Task
Once the images are set aside, output the listing exactly as it stands.

Data extract
-*-

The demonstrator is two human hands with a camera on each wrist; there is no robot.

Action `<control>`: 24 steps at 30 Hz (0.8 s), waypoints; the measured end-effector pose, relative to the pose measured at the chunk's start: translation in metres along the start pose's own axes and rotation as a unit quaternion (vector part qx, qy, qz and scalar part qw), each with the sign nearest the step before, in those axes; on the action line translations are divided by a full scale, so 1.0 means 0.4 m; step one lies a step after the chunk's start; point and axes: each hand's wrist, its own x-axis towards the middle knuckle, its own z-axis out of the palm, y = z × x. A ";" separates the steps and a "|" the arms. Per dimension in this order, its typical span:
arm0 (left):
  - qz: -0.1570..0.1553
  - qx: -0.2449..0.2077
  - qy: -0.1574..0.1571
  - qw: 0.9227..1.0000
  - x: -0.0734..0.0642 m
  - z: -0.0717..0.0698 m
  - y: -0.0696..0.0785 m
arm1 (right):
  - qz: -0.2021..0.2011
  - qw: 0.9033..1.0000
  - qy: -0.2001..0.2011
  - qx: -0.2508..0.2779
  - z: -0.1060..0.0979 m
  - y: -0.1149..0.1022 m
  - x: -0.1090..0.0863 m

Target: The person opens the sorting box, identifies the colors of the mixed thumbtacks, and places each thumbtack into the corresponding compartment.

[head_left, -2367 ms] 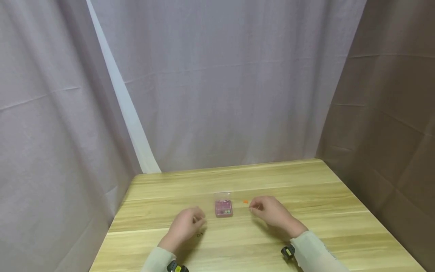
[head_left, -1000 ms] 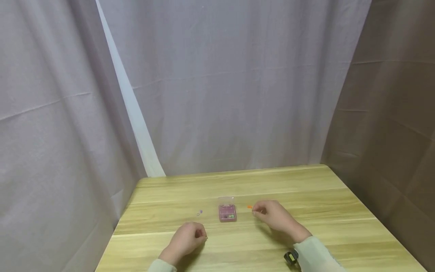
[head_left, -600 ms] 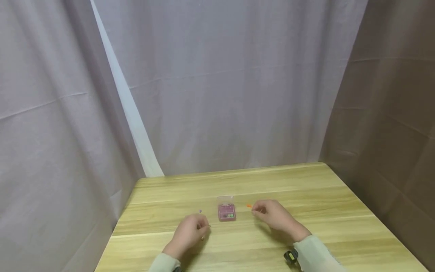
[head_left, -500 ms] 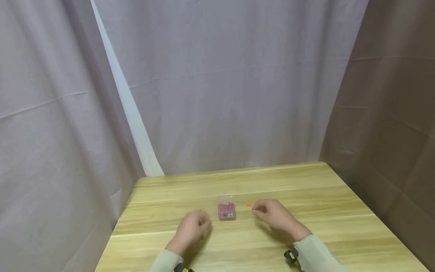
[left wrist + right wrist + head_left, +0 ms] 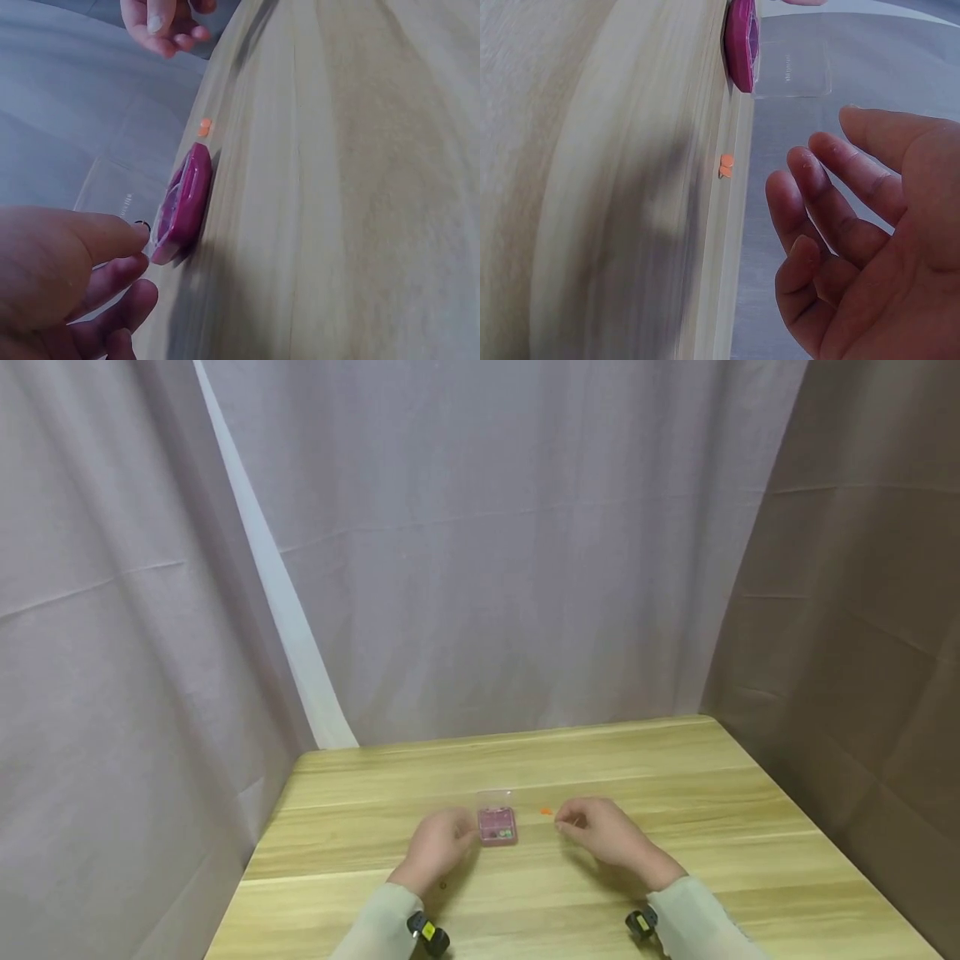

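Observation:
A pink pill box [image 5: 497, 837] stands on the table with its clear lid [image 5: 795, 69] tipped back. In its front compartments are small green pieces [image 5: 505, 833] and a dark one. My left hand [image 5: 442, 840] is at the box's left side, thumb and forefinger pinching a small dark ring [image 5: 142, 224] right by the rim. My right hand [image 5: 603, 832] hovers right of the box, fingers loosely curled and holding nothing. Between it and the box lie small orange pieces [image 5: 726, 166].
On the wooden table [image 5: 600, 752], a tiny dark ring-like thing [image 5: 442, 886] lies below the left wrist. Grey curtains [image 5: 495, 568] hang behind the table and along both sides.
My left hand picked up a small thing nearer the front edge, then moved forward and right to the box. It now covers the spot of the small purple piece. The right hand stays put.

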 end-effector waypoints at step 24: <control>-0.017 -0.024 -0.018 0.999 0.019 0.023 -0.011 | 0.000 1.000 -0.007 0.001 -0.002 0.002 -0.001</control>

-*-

Response to the task
The demonstrator is two human hands with a camera on each wrist; there is no robot.

Action `<control>`: 24 steps at 30 Hz (0.8 s), waypoints; the measured end-effector pose, relative to the pose measured at the chunk's start: translation in metres along the start pose's own axes and rotation as a unit quaternion (vector part qx, qy, qz and scalar part qw), each with the sign nearest the step before, in those axes; on the action line translations are divided by a full scale, so 1.0 means 0.4 m; step one lies a step after the chunk's start; point and axes: each hand's wrist, its own x-axis towards the middle knuckle, its own z-axis out of the palm, y = z × x. A ";" separates the steps and a "|" the arms. Per dimension in this order, its typical span:
arm0 (left):
  - qz: -0.1570..0.1553
  - qx: -0.2449..0.2077
  - qy: -0.1574..0.1571
  - qw: 0.9227..1.0000
  - x: -0.0734..0.0642 m
  - z: -0.0717..0.0698 m
  - y: -0.0696..0.0785 m
arm1 (right):
  - qz: -0.2021..0.2011
  - qw: 0.9033..1.0000
  - qy: -0.2001..0.2011
  - qx: -0.2508..0.2779
  - z: -0.1060..0.0979 m
  - y: -0.1149..0.1022 m
  - x: -0.1090..0.0863 m

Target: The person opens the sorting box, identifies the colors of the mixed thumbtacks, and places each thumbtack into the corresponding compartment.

[head_left, -2367 ms] 
[head_left, -1000 ms] 
[head_left, -600 ms] 
[head_left, -500 ms] 
[left wrist + right wrist + head_left, +0 ms] 

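Observation:
A pink pill box [image 5: 497, 837] stands on the table with its clear lid [image 5: 795, 69] tipped back. In its front compartments are small green pieces [image 5: 505, 833] and a dark one. My left hand [image 5: 442, 840] is at the box's left side, thumb and forefinger pinching a small dark ring [image 5: 142, 224] right by the rim. My right hand [image 5: 603, 832] hovers right of the box, fingers loosely curled and holding nothing. Between it and the box lie small orange pieces [image 5: 726, 166].
On the wooden table [image 5: 600, 752], a tiny dark ring-like thing [image 5: 442, 886] lies below the left wrist. Grey curtains [image 5: 495, 568] hang behind the table and along both sides.
My left hand picked up a small thing nearer the front edge, then moved forward and right to the box. It now covers the spot of the small purple piece. The right hand stays put.
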
 end-effector waypoints at step 24: <control>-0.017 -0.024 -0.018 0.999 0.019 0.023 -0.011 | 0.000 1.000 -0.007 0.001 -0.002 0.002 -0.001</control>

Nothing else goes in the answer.